#### What you will do
Below this line are records; write out exactly the lines from the one containing "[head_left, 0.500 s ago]" through the one containing "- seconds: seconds", with the pictures left out.

──────── Task material

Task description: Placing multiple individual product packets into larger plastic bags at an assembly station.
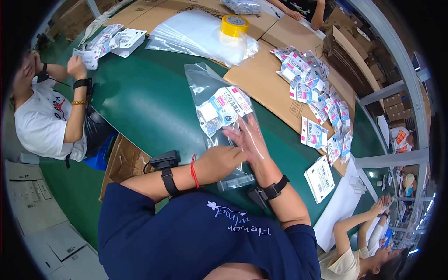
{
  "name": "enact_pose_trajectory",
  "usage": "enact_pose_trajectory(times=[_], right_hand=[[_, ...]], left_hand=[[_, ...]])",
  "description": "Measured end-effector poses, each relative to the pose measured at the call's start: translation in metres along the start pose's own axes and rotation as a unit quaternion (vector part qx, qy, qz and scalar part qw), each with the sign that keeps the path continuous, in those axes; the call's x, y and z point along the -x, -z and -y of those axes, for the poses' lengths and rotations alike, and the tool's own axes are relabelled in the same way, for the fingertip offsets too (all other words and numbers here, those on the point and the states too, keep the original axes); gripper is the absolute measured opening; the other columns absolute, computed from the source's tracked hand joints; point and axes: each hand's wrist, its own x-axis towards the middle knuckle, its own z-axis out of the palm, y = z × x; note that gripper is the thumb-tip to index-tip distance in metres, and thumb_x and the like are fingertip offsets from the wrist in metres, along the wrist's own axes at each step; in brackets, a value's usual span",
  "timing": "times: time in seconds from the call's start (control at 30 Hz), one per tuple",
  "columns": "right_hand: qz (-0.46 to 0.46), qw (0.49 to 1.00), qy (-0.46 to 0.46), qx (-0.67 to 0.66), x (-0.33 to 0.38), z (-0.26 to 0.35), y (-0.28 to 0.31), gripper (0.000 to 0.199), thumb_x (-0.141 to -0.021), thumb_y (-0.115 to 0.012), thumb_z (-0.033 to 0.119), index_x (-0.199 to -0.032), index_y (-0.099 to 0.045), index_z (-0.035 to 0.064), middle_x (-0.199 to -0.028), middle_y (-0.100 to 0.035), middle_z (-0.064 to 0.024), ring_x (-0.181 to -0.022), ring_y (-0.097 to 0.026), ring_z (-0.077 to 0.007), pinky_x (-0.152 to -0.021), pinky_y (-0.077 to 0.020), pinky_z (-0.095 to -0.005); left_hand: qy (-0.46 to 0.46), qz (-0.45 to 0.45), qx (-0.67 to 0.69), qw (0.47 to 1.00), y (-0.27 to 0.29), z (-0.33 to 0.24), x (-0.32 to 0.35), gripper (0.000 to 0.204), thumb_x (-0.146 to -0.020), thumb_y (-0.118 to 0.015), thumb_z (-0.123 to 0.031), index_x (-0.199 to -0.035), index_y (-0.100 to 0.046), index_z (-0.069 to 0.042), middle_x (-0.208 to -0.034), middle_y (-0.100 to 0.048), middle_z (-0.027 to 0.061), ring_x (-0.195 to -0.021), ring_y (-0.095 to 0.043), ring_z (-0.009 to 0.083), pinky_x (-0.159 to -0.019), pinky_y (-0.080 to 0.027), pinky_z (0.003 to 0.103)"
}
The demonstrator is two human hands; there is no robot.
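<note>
A clear plastic bag (198, 79) lies over the green table in front of me. Inside it is a small stack of carded USB charger packs (225, 108), white and blue with pink marks. My right hand (249, 140) reaches into the bag, its fingers stretched out with their tips against the packs' near edge. The bag's film covers that hand up to about the wrist. My left hand (221, 161) is closed at the bag's mouth, pinching the film close to my right wrist. Its fingertips are partly hidden.
Loose charger packs (305, 88) are heaped on cardboard (261, 86) at right, near a stack of white cards (319, 179). Flat clear bags (182, 35) and a yellow tape roll (234, 26) lie at the far side. A person (46, 116) holds cards at left; others work around.
</note>
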Motion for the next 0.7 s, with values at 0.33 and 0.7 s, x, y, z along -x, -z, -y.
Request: enact_pose_trajectory(times=[0.33, 0.7], right_hand=[[0.008, 1.000, -0.024, -0.012, 0.023, 0.006, -0.018, 0.063, -0.094, -0.056, 0.020, -0.143, -0.019, 0.0084, -0.130, -0.048, -0.0134, -0.100, -0.062, -0.0244, -0.086, -0.0544, -0.0353], [0.009, 0.999, 0.042, 0.026, 0.008, -0.003, -0.030, 0.062, -0.093, -0.056, 0.020, -0.143, -0.023, 0.0061, -0.121, -0.055, -0.0142, -0.094, -0.063, -0.0231, -0.082, -0.0554, -0.0328]], left_hand=[[0.006, 0.013, 0.376, 0.926, 0.000, -0.044, -0.032, 0.016, -0.089, -0.060, -0.016, -0.084, -0.051, -0.004, -0.065, -0.056, 0.0113, -0.059, -0.060, 0.0278, -0.053, -0.044, 0.036], [-0.100, 0.172, 0.447, 0.872, -0.017, -0.075, -0.041, 0.015, -0.089, -0.062, -0.017, -0.090, -0.054, -0.004, -0.073, -0.060, 0.0119, -0.062, -0.061, 0.0267, -0.057, -0.046, 0.035]])
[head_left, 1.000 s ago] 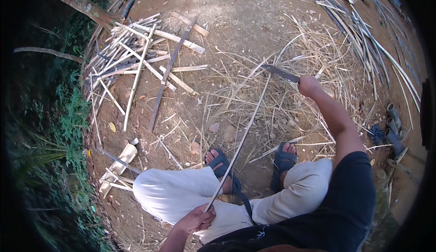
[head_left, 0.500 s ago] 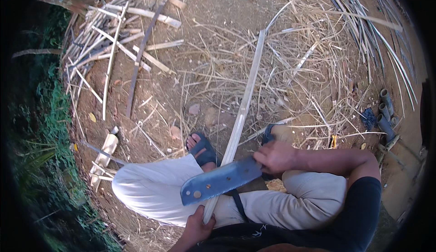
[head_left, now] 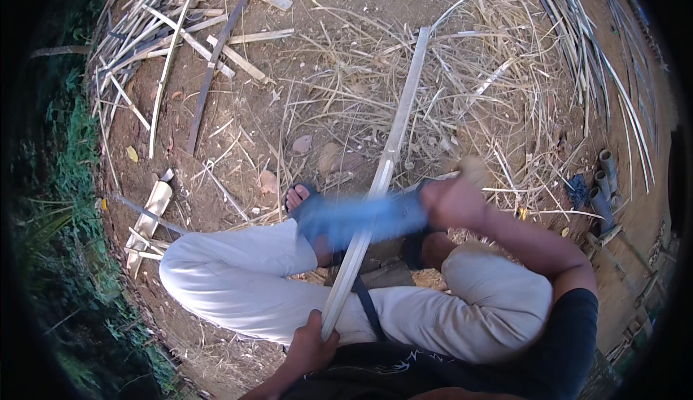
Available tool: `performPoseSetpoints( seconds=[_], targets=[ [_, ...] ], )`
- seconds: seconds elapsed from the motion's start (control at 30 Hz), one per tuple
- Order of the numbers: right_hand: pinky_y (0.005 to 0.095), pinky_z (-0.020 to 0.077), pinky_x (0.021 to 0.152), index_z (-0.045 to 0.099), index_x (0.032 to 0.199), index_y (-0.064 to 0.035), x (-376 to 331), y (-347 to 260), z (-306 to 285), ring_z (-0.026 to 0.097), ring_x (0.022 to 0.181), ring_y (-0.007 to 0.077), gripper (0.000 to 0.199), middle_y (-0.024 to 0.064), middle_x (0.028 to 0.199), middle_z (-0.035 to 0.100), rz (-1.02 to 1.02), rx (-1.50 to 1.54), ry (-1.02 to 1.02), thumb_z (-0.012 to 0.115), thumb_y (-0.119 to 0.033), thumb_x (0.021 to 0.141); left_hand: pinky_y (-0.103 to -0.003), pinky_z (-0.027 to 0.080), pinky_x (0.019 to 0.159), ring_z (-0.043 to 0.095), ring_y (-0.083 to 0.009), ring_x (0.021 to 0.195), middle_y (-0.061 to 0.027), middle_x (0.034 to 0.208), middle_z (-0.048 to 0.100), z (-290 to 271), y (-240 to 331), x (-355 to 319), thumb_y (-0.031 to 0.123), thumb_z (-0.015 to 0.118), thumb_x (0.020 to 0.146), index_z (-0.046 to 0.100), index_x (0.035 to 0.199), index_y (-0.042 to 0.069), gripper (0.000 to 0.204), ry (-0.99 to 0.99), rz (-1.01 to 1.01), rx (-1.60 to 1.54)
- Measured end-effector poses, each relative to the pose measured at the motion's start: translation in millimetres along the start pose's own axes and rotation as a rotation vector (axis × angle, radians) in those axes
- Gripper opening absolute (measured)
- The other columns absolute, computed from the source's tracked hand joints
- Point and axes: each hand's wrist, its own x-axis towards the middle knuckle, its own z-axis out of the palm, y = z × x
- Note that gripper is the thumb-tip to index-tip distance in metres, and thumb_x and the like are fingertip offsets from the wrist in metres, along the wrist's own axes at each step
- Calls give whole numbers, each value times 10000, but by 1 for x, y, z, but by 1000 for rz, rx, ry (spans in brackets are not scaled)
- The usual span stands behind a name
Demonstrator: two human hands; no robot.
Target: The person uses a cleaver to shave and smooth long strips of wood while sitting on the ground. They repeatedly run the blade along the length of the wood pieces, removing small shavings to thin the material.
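My left hand (head_left: 312, 344) is closed round the near end of a long, pale bamboo strip (head_left: 403, 122), close to my waist. The strip runs away from me between my feet, its far end among the shavings. In my right hand (head_left: 456, 199) is a broad-bladed machete (head_left: 401, 214), smeared by motion. Its blade lies crosswise over the strip at about my ankles, pointing left; whether it touches the strip I cannot tell. The fist hides the machete's handle, though a pale blur shows beside it.
Thin bamboo shavings (head_left: 346, 111) litter the ground ahead. Split bamboo pieces (head_left: 155, 36) are heaped at the far left, with a dark flat strip (head_left: 220, 54) beside them. Long slats (head_left: 577, 46) lie far right, above several bamboo tubes (head_left: 601, 198). A split bamboo piece (head_left: 151, 212) rests near my left knee.
My right hand has pushed the machete away from me along the strip, from near my lap to above my ankles. My left hand keeps its hold. The whole view has shifted slightly.
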Motion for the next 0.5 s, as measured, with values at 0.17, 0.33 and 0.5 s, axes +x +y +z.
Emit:
performPoseSetpoints(
  seconds=[0.17,0.33,0.5],
  targets=[
    [448,541,616,557,930,-52,15,30,-19,662,673,326,298,140,764,650,485,40,-53,667,-263,750,-580,498,708,608,-544,791,-345,788,614,4,4,9,169,640,844,387,1034,-18,367,-9,-59,-7],
    [449,536,610,563,894,-59,2,-4,-4,663,668,327,248,128,700,628,-123,-107,102,655,-242,755,-581,503,687,615,-533,765,-341,777,614,0,-13,2,167,637,841,386,1033,-21,368,-31,-38,17],
    [487,554,660,585,958,-49,15,111,-21,688,728,348,237,187,811,692,657,-84,-84,592,-266,862,-571,508,689,622,-524,767,-335,778,619,5,-12,7,163,632,840,392,1057,-28,375,-41,-21,50]
  ],
)
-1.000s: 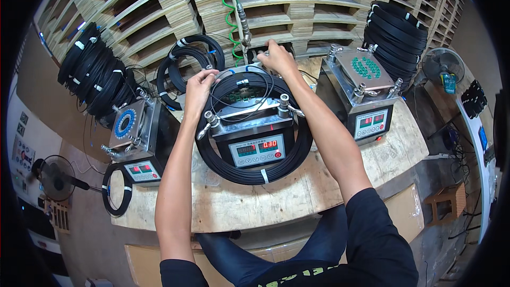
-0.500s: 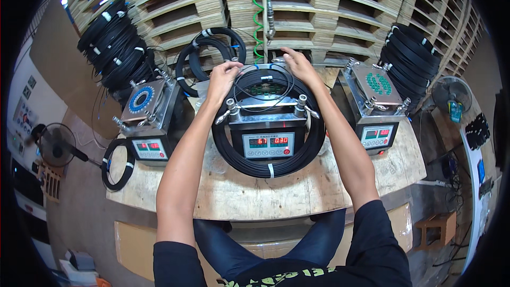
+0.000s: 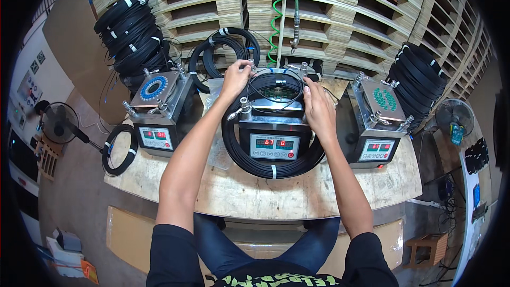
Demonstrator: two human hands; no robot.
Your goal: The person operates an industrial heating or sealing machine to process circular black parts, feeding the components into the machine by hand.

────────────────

#### Output for this task
[head_left, 0.500 s ago] 
[head_left, now] 
Available tool: `performPoseSetpoints( seconds=[_], targets=[ [_, ...] ], )`
- seconds: seconds elapsed from the motion's start (control at 30 Hz), one per tuple

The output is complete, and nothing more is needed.